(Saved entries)

════

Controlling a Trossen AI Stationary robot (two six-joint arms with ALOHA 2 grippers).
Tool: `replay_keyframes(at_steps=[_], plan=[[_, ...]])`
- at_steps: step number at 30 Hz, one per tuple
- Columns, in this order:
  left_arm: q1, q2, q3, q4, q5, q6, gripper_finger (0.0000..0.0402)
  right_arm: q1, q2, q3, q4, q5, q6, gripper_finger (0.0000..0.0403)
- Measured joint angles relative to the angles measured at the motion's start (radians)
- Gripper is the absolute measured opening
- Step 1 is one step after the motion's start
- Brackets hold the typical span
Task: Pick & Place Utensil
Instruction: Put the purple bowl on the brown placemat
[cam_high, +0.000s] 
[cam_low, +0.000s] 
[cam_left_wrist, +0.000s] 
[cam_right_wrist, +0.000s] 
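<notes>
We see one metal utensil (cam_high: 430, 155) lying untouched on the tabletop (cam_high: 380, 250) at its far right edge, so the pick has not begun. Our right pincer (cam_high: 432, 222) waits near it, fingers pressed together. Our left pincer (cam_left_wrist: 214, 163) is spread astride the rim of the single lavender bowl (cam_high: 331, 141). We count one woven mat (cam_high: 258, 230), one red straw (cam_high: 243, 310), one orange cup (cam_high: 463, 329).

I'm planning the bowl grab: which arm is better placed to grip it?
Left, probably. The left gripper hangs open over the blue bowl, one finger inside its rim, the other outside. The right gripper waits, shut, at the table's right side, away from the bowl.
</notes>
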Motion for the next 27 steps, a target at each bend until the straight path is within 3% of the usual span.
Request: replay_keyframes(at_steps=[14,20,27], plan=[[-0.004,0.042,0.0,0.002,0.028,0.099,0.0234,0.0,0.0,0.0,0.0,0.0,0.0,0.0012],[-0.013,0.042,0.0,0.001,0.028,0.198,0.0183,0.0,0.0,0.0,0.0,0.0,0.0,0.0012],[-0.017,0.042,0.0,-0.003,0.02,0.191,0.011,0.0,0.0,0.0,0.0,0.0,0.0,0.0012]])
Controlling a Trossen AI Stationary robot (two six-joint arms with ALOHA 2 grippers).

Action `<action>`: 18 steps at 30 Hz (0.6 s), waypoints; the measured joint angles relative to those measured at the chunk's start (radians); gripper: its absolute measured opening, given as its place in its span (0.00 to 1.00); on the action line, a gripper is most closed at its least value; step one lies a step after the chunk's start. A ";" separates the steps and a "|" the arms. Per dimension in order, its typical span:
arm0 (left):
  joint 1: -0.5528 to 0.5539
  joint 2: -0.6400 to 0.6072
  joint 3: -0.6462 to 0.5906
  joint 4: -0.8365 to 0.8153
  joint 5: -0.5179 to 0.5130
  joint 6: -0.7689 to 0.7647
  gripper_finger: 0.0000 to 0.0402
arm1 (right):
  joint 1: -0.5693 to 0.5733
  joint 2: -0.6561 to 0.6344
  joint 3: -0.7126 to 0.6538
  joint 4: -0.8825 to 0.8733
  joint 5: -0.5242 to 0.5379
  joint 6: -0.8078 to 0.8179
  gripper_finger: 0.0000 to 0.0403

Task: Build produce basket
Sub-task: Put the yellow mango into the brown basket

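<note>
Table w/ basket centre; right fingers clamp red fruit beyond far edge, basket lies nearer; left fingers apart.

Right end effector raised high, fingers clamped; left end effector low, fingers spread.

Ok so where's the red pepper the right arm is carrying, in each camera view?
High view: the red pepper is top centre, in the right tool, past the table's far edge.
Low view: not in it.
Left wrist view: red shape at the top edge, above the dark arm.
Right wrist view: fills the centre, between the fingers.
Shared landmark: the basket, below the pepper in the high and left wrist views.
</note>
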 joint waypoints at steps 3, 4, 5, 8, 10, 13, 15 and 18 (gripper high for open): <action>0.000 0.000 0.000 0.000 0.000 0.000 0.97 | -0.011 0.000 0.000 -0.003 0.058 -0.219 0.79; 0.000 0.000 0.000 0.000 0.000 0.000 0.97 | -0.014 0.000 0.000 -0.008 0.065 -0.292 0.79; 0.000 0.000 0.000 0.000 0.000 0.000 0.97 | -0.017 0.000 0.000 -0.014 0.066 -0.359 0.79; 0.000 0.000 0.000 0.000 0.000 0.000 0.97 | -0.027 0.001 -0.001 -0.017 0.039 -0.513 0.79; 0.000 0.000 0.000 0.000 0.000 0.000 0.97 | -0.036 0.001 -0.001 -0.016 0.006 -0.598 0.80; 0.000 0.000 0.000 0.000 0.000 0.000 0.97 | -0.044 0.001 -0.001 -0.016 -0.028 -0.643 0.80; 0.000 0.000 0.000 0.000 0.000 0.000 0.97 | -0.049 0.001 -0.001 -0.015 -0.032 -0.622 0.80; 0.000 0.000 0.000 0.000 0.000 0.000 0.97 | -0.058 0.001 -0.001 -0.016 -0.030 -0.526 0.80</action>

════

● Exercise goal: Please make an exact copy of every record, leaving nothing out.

● Exercise response:
Controlling a Trossen AI Stationary robot (two six-joint arms with ALOHA 2 grippers).
Tool: `replay_keyframes(at_steps=[_], plan=[[_, ...]])`
- at_steps: step number at 30 Hz, one per tuple
- Columns, in this order:
  left_arm: q1, q2, q3, q4, q5, q6, gripper_finger (0.0000..0.0402)
  right_arm: q1, q2, q3, q4, q5, q6, gripper_finger (0.0000..0.0403)
- Measured joint angles relative to the angles measured at the motion's start (radians)
- Gripper is the absolute measured opening
- Step 1 is one step after the motion's start
- Brackets hold the typical span
Task: Pick & Place Utensil
Instruction: Put the purple bowl on the brown placemat
[cam_high, +0.000s] 
[cam_low, +0.000s] 
[cam_left_wrist, +0.000s] 
[cam_right_wrist, +0.000s] 
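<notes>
We see one metal utensil (cam_high: 430, 155) lying untouched on the tabletop (cam_high: 380, 250) at its far right edge, so the pick has not begun. Our right pincer (cam_high: 432, 222) waits near it, fingers pressed together. Our left pincer (cam_left_wrist: 214, 163) is spread astride the rim of the single lavender bowl (cam_high: 331, 141). We count one woven mat (cam_high: 258, 230), one red straw (cam_high: 243, 310), one orange cup (cam_high: 463, 329).

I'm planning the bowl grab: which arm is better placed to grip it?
Left, probably. The left gripper hangs open over the blue bowl, one finger inside its rim, the other outside. The right gripper waits, shut, at the table's right side, away from the bowl.
</notes>
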Motion for the next 27 steps, a target at each bend until the straight path is within 3% of the usual span.
Request: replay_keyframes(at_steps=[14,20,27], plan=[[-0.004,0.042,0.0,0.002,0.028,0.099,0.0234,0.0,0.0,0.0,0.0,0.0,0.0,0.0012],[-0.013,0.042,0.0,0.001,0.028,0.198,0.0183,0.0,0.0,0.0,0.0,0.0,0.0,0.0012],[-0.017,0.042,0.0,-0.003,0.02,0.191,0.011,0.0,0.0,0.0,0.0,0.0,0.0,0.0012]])
Controlling a Trossen AI Stationary robot (two six-joint arms with ALOHA 2 grippers).

Action `<action>`: 18 steps at 30 Hz (0.6 s), waypoints; the measured joint angles relative to those measured at the chunk's start (radians); gripper: its absolute measured opening, given as its place in its span (0.00 to 1.00); on the action line, a gripper is most closed at its least value; step one lies a step after the chunk's start. A ";" separates the steps and a "|" the arms. Per dimension in order, its typical span:
arm0 (left):
  joint 1: -0.5528 to 0.5539
  joint 2: -0.6400 to 0.6072
  joint 3: -0.6462 to 0.5906
  joint 4: -0.8365 to 0.8153
  joint 5: -0.5179 to 0.5130
  joint 6: -0.7689 to 0.7647
  gripper_finger: 0.0000 to 0.0402
arm1 (right):
  joint 1: -0.5693 to 0.5733
  joint 2: -0.6561 to 0.6344
  joint 3: -0.7126 to 0.6538
  joint 4: -0.8825 to 0.8733
  joint 5: -0.5242 to 0.5379
  joint 6: -0.8078 to 0.8179
  gripper_finger: 0.0000 to 0.0403

Task: Build produce basket
Sub-task: Put the yellow mango into the brown basket

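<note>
Table w/ basket centre; right fingers clamp red fruit beyond far edge, basket lies nearer; left fingers apart.

Right end effector raised high, fingers clamped; left end effector low, fingers spread.

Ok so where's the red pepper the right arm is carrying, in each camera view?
High view: the red pepper is top centre, in the right tool, past the table's far edge.
Low view: not in it.
Left wrist view: red shape at the top edge, above the dark arm.
Right wrist view: fills the centre, between the fingers.
Shared landmark: the basket, below the pepper in the high and left wrist views.
</note>
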 joint waypoints at steps 3, 4, 5, 8, 10, 13, 15 and 18 (gripper high for open): <action>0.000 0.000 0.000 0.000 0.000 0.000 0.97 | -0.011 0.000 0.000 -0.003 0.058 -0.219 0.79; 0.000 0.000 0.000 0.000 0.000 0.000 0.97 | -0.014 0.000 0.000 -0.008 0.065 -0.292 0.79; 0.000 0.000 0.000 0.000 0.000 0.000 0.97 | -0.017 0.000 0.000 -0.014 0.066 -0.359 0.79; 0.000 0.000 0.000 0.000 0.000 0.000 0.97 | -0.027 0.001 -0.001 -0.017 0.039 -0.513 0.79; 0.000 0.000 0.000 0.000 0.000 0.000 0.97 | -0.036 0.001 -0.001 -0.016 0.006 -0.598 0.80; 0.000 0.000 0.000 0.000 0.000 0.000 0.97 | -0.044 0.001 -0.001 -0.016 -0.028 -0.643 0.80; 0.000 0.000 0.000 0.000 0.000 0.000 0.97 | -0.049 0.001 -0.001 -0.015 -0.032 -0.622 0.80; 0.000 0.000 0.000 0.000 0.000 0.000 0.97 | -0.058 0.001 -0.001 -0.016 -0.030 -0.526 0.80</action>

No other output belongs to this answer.